# Aggressive or normal?



## Siandvm (Jun 22, 2016)

I can't speak to the second situation you refer to, and will defer to those with more experience. However, the first situation sounds all too familiar! Our trainer gave me advice on this and it has worked. I also like her explanation. She said that we should consider Rayder's ability to focus and behave to be like a glass of water, finite. Everything that happens on the walk, including just walking nicely, but also meeting other dogs, people, etc., takes something out of that glass. When it is empty, he loses it because all his reserves are gone. So, counterintuitively, the shorter the walks, the better the behavior. We had been taking him for longer and longer walks, trying to walk it out of him, but it was actually making him worse! Since we have shortened his walks and really focused on rewarding the good behavior or even just normal neutral behavior, our walks have been much better. He still sometimes loses it, but much, much less often.


----------



## Charliethree (Jul 18, 2010)

Sadie is 'talking' to you, 'listen' to her. A few things to consider on your walks, are you always taking the same route? Her behavior could be a result of boredom, is she getting plenty of time to 'be a dog', sniff and investigate? Consider ways of making the walk more interesting for her, perhaps let her lead the way, chose the direction and just follow her, making use of obstacles, up on a bench, or under, weaving in and out amongst trees, pausing for a little play session, perhaps take along her favorite toy. Could also be if the behavior is happening at the same location, that she is smelling, hearing sensing something you are missing? 

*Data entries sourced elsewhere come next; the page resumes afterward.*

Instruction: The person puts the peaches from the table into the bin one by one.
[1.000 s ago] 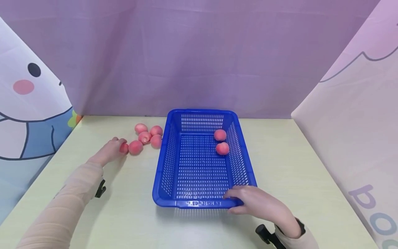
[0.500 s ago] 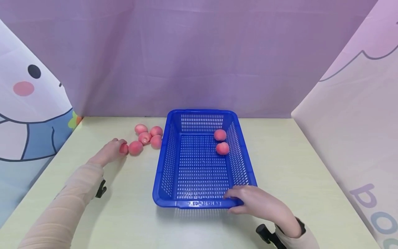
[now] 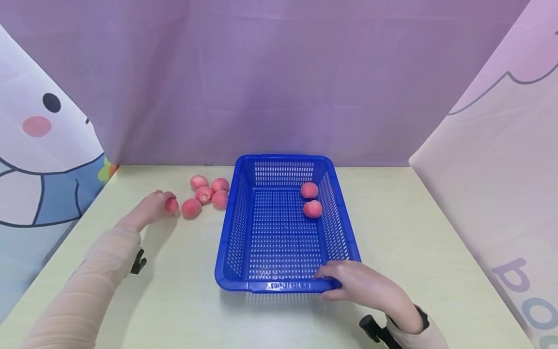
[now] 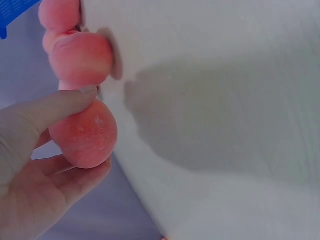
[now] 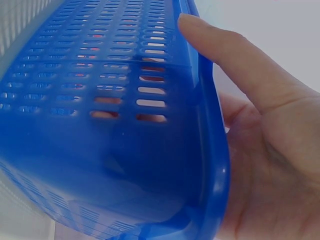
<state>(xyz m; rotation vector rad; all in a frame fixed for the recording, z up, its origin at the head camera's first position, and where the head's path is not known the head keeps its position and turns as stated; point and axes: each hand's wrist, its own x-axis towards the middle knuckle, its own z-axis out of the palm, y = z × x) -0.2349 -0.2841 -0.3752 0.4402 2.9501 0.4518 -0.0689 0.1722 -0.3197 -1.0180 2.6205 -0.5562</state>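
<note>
My left hand (image 3: 152,208) holds a pink peach (image 4: 86,134) between thumb and fingers, just above the table by its shadow in the left wrist view. Right beside it lies another peach (image 3: 191,209), with several more peaches (image 3: 204,195) clustered behind, near the basket's left side. A blue perforated plastic basket (image 3: 285,286) stands in the middle. Two peaches (image 3: 312,209) lie inside it along its right wall. At the basket's near right corner my right hand (image 3: 370,288) grips the rim (image 5: 212,150), thumb on the outside and fingers over the inside.
The pale table (image 3: 405,242) extends on both sides of the basket. A purple cloth (image 3: 279,82) hangs behind it, and printed panels (image 3: 501,194) flank it left and right. A strap with a black clip is on each wrist.
My left hand has drawn slightly left and up with the peach, opening a gap to the neighbouring peach. The right hand and basket have stayed in place.
</note>
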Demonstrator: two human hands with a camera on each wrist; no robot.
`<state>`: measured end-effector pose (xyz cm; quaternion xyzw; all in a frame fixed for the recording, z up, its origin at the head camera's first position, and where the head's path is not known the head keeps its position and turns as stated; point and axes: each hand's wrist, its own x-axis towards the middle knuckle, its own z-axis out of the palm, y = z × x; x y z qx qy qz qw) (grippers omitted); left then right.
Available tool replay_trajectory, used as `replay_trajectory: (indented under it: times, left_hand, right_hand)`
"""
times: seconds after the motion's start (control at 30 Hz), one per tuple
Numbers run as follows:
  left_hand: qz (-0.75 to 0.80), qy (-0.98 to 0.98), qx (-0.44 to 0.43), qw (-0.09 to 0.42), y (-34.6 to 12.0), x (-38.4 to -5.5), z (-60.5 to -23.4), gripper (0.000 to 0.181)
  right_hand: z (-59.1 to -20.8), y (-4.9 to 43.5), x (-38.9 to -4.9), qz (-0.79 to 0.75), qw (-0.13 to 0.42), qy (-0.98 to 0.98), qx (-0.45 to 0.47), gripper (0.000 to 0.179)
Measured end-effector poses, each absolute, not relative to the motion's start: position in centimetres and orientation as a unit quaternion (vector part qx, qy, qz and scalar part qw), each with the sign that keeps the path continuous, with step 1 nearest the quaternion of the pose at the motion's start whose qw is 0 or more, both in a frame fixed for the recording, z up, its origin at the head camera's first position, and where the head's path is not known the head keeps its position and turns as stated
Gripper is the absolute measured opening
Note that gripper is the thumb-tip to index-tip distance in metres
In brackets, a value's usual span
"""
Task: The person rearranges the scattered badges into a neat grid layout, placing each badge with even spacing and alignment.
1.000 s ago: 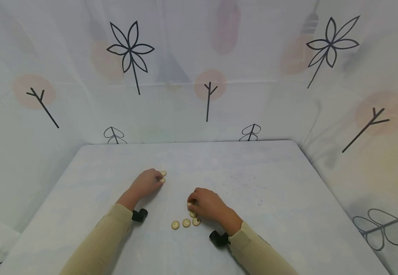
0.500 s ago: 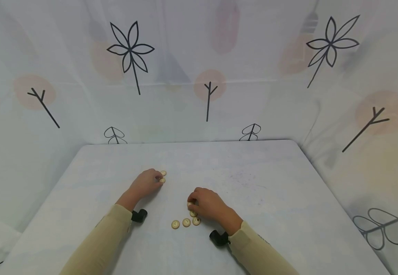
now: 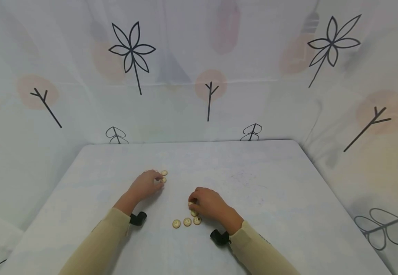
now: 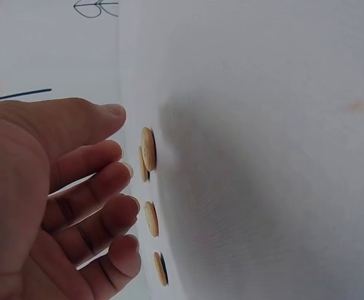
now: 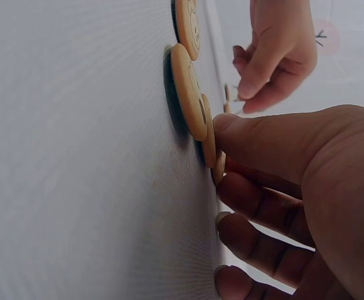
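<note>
My left hand (image 3: 146, 186) hovers just over the table at centre left, its fingers loosely bent and holding nothing. Near its fingertips lie several small round wooden discs; one disc (image 4: 147, 149) is beside the thumb and another disc (image 4: 151, 219) is lower down in the left wrist view. In the head view the hand partly covers this group. My right hand (image 3: 208, 204) pinches a wooden disc (image 5: 219, 166) between thumb and index finger, low at the table. Close to it, a face-printed disc (image 5: 188, 92) and a disc (image 3: 194, 213) continue the line.
Nearer the front, a left disc (image 3: 176, 224), a middle disc (image 3: 187, 222) and a right disc (image 3: 197, 220) lie in a row on the white table (image 3: 254, 183). A patterned cloth (image 3: 174, 107) hangs behind. Black wrist cameras sit below both hands.
My left hand has drawn slightly back toward the front left, so more discs show behind its knuckles. My right hand stays in place at its disc.
</note>
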<state>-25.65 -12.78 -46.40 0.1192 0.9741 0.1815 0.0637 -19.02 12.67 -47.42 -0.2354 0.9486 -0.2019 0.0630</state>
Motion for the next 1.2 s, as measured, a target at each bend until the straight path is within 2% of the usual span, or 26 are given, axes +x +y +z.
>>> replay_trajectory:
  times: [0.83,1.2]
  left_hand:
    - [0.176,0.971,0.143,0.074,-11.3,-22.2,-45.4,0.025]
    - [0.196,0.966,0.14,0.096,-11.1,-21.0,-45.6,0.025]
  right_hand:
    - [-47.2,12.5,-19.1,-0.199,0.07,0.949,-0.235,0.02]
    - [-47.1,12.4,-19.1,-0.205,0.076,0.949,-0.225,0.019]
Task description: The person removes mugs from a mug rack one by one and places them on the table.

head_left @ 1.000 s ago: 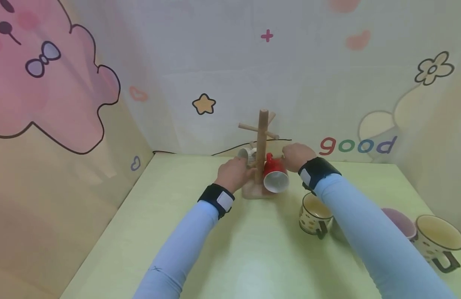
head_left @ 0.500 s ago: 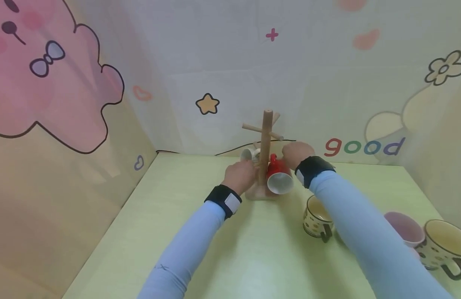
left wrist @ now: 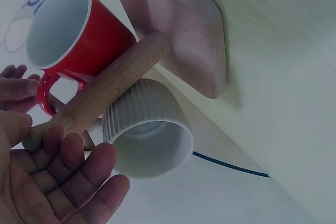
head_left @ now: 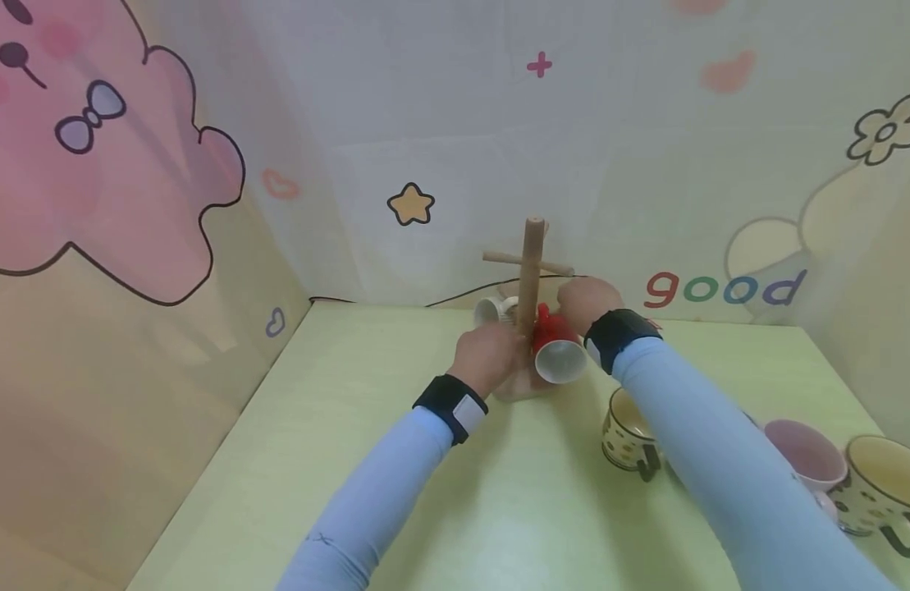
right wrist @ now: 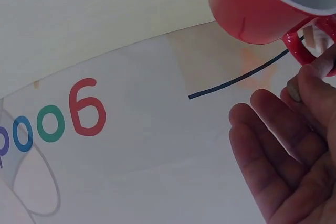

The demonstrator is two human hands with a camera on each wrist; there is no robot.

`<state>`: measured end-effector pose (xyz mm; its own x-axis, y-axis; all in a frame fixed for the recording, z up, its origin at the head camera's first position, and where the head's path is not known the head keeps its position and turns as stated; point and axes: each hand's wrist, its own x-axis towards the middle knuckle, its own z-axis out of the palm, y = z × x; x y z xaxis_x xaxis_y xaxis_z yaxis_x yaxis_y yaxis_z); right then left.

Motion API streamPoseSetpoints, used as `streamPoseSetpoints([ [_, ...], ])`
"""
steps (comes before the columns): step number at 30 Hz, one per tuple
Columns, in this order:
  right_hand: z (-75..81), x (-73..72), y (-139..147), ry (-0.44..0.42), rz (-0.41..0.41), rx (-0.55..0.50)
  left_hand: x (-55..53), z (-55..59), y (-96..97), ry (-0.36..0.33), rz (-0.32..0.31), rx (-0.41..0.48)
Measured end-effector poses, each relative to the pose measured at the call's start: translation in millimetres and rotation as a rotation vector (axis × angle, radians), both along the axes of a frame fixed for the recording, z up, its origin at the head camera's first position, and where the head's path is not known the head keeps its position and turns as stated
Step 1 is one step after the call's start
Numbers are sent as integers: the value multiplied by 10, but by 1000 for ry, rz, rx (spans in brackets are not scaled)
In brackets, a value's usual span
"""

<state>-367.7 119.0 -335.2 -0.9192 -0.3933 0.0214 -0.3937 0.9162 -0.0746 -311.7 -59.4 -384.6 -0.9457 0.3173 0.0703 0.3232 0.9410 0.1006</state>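
A wooden mug tree [head_left: 531, 275] stands at the back of the table, two mugs hanging from its lower pegs. The red mug [head_left: 551, 330] hangs on the right by its handle, its white inside facing forward. A white ribbed mug [left wrist: 147, 106] hangs on the other side of the post, mouth tilted. My left hand [head_left: 486, 359] pinches the end of a front peg [left wrist: 34, 137] between thumb and forefinger, its other fingers loosely bent. Beside the red mug's handle, my right hand [head_left: 590, 304] pinches the tip of another peg [right wrist: 294, 89].
At the right stand a spotted cream mug [head_left: 623, 435], a pink mug [head_left: 805, 451] and a larger spotted mug [head_left: 893, 472]. My right sleeve [head_left: 706, 435] passes over them and partly hides another vessel. A printed cloth wall [head_left: 336, 205] closes off the back.
The mug tree has turned a little on its base; its pegs and the red mug point more to the right. My left hand has moved right with its peg. Both hands keep their pinch.
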Motion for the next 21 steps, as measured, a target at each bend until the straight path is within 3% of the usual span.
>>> streamPoseSetpoints([
  [3, -12, -15, 31, -15, -7, -25, 26, -8, 44, 15, -17, -20],
  [10, -14, -19, 97, 44, 54, 7, 73, -9, 119, 69, -49, -72],
  [16, -37, 14, 123, 48, 41, 7, 79, -18, 122, 39, -47, -41],
  [21, -83, 49, 95, 69, 24, 21, 69, -41, 44, 58, -113, -107],
])
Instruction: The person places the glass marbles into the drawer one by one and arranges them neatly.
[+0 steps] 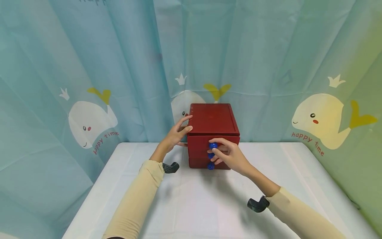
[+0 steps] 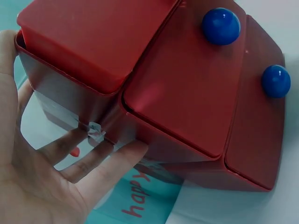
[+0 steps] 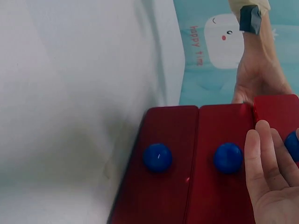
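A red cabinet point(image 1: 213, 118) with three stacked drawers stands toward the far side of the white table, one blue knob on each drawer. My right hand point(image 1: 231, 154) pinches the top knob point(image 1: 213, 145) between thumb and finger, its other fingers beside the middle knob point(image 3: 228, 157). The top drawer front point(image 2: 93, 42) sits slightly forward of the cabinet's front. Along the cabinet's left side, my left hand point(image 1: 176, 132) rests with fingers extended against the wall and its thumb at the upper edge. Below the right hand shows the bottom knob point(image 1: 211, 166).
The white table point(image 1: 185, 205) stretches in front of the cabinet and to both sides. Behind it hangs a blue curtain point(image 1: 253, 66) printed with whales. Dark curved devices point(image 1: 258, 204) are worn at both wrists.
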Action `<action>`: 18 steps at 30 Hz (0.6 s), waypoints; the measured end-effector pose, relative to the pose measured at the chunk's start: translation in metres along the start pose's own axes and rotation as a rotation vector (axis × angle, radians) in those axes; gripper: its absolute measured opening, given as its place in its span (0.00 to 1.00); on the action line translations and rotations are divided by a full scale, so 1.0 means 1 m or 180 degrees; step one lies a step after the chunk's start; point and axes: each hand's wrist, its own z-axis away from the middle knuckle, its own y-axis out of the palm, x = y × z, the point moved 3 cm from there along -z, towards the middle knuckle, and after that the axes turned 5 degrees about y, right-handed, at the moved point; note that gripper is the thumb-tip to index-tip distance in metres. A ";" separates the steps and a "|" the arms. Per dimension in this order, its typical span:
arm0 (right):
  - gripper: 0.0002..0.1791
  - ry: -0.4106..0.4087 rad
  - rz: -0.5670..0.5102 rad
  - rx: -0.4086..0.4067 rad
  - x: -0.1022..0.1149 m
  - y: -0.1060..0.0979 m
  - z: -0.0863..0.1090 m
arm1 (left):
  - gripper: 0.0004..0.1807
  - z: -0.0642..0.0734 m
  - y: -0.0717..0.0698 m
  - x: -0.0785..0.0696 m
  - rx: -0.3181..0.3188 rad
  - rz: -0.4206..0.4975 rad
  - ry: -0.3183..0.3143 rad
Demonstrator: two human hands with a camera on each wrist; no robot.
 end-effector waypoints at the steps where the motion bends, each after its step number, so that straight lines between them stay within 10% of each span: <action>1: 0.20 0.0009 0.0025 -0.0005 0.000 -0.001 -0.001 | 0.33 0.000 0.000 0.000 0.0000 -0.0009 -0.0001; 18: 0.20 -0.0018 0.0118 0.0091 -0.002 -0.008 -0.014 | 0.33 0.001 -0.001 -0.001 0.0064 0.0018 0.0029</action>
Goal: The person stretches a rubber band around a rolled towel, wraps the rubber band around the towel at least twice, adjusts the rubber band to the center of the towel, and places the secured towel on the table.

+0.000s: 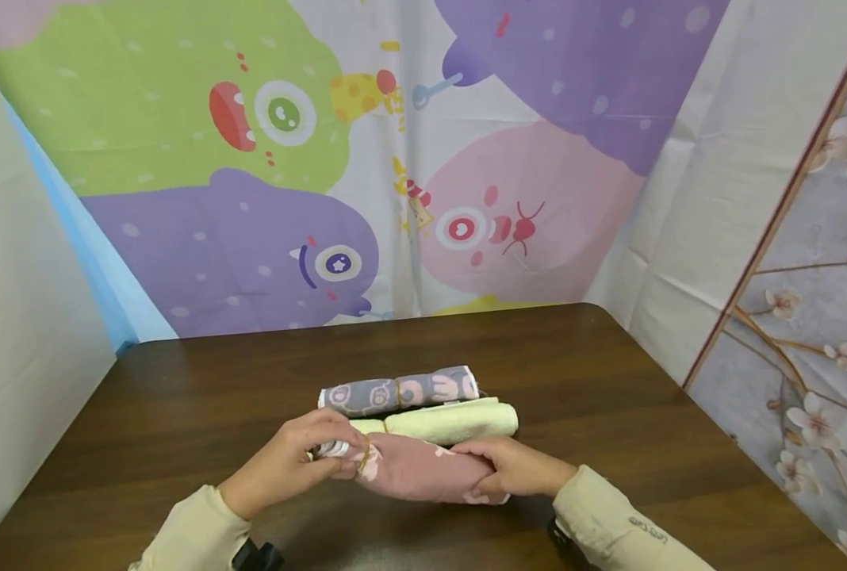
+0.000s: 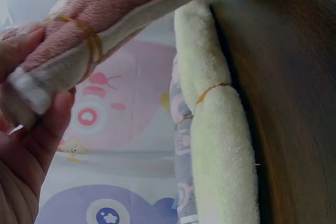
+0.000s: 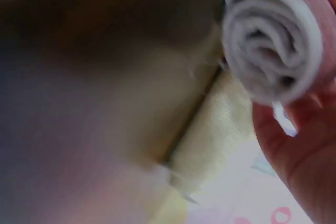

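Note:
My left hand (image 1: 291, 456) pinches the left end of a rolled pink towel (image 1: 423, 469), beside a tan rubber band (image 2: 94, 48) looped near that end. At the other end, my right hand (image 1: 523, 468) grips the roll, thumb in front and fingers behind. The right wrist view shows the white spiral of the rolled end (image 3: 273, 45). In the left wrist view the pink roll is tilted and raised off the table at the left hand's end. Just behind it lies a pale yellow rolled towel (image 1: 466, 423), banded, its left part hidden by the pink roll and hand.
A grey-and-pink patterned rolled towel (image 1: 359, 396), also banded, lies behind the yellow one. All are on a dark brown wooden table (image 1: 216, 396). A cartoon-print curtain (image 1: 395, 238) hangs at the back edge, with white fabric (image 1: 695, 198) at the right.

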`<action>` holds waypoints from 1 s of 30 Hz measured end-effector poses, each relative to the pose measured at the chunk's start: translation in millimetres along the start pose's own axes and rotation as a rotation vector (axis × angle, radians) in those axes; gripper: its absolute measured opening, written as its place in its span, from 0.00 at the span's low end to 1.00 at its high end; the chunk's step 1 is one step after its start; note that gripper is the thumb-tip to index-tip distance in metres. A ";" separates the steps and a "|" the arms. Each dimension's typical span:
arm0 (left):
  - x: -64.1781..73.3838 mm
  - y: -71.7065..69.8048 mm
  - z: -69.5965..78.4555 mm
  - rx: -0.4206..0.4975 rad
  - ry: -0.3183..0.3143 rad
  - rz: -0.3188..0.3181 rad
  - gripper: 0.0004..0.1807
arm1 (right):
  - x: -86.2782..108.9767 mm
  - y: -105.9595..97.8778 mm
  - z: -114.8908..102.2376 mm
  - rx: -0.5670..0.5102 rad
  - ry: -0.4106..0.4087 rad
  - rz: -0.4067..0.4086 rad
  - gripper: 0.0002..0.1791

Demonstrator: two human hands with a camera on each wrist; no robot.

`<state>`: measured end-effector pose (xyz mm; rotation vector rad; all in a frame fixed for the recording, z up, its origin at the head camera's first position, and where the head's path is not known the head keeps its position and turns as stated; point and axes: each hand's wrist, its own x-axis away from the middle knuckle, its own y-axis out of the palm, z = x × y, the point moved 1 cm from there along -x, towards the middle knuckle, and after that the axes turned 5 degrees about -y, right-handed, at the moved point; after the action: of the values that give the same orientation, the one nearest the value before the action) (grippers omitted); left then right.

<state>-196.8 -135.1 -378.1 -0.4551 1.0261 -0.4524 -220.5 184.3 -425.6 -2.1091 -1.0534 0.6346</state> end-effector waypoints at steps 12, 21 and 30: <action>-12.0 0.5 7.3 0.132 -0.090 0.090 0.12 | -70.7 -31.4 -73.3 0.488 -0.636 0.318 0.11; -29.6 7.6 13.6 0.132 -0.215 0.128 0.13 | -85.7 -24.5 -91.5 1.056 -0.832 0.527 0.04; -39.1 10.3 16.5 0.106 -0.266 0.112 0.12 | -86.8 -25.4 -95.7 1.257 -0.920 0.435 0.05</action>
<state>-198.1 -102.5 -349.1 -0.3507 0.7625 -0.3344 -216.3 89.5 -334.4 -0.8443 -0.3068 1.9463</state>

She is telling you she is not liking being handled the way you have been handling her, being lifted up like that may feel threatening to her, may be painful, or at the very least uncomfortable, that is a pretty sensitive area, try to avoid repeating _your_ behavior, so that she is not in a position of feeling the need to repeat her behavior. Consider trying another way to help her choose to move into the x-pen when it is time for bed, calling her to you, make it good thing, build a history of rewarding her for going into the x-pen when it is not bed time, surprise her with some high value treats, maybe a Kong with a little smear of 'something' to lick out, lots of reinforcement when she does go in. Continue work with her, take your time, as you have been doing to counter condition and desensitize her to being touched in areas that she is sensitive about.


----------



## Atis (Jul 8, 2014)

We went through phases like that as well. I agree with the above comments in as much as there may simply be a need to refocus. Shortening the walk could work, it could be shes just getting bored and wants something else to do. Is it always the same walk or do you change it up. Perhaps a short training break to change things up. Try stopping for moment and practice some of her familiar commands sit, stay, down whatever, the distraction could be helpful. Resume the walk and see if that helps. 

As for the second concern I would agree with your corrections. She is young and has pointy teeth and it's an age were she's learning to test limits so it's really important to work on her now. I'm a big fan of Ian Dunbar's methods. Try Googling (Ian Dunbar soft mouth training) you'll get several hits that should be helpful.


----------



## nolefan (Nov 6, 2009)

The first scenario is 100% normal Golden retriever puppy behavior. She has way too much energy and excitement to contain. Her walks are good for practice on leash walking and seeing people but honestly they are not exercise. A walk around the block is great exercise for your 80 year old grandmother but not for your high energy sporting dog. She is not getting enough hard aerobic exercise a young healthy Golden Retriever. It's going to be important for you to work on getting her more exercise that leaves her tired and panting. Some ideas are finding a safe place for off leash hikes, if that's not possible find a fenced in area like a baseball field, kids play ground at a school, athletic fields during off hours etc. and teach her "puppy ping pong" where she is able to run back and forth between two family members for treats. Or find a place she can swim. Teach her a formal retrieve where she brings a special retrieving toy back to you and sits at heel till you throw it again. This is hands down the easiest way to exercise a young dog - harness the retrieving instinct and teach them that the way to continue the game is to bring it back to you and sit and wait. It's worth the effort. If you spend a couple weeks making sure she receives hard daily exercise and you are also raising your standard for behavior on leash walks (don't let her act like an idiot) without seeing results, you may want to invest in a private trainer to help you improve your skills on dealing with her. I would definitely get back to formal obedience classes with her for the next two years also.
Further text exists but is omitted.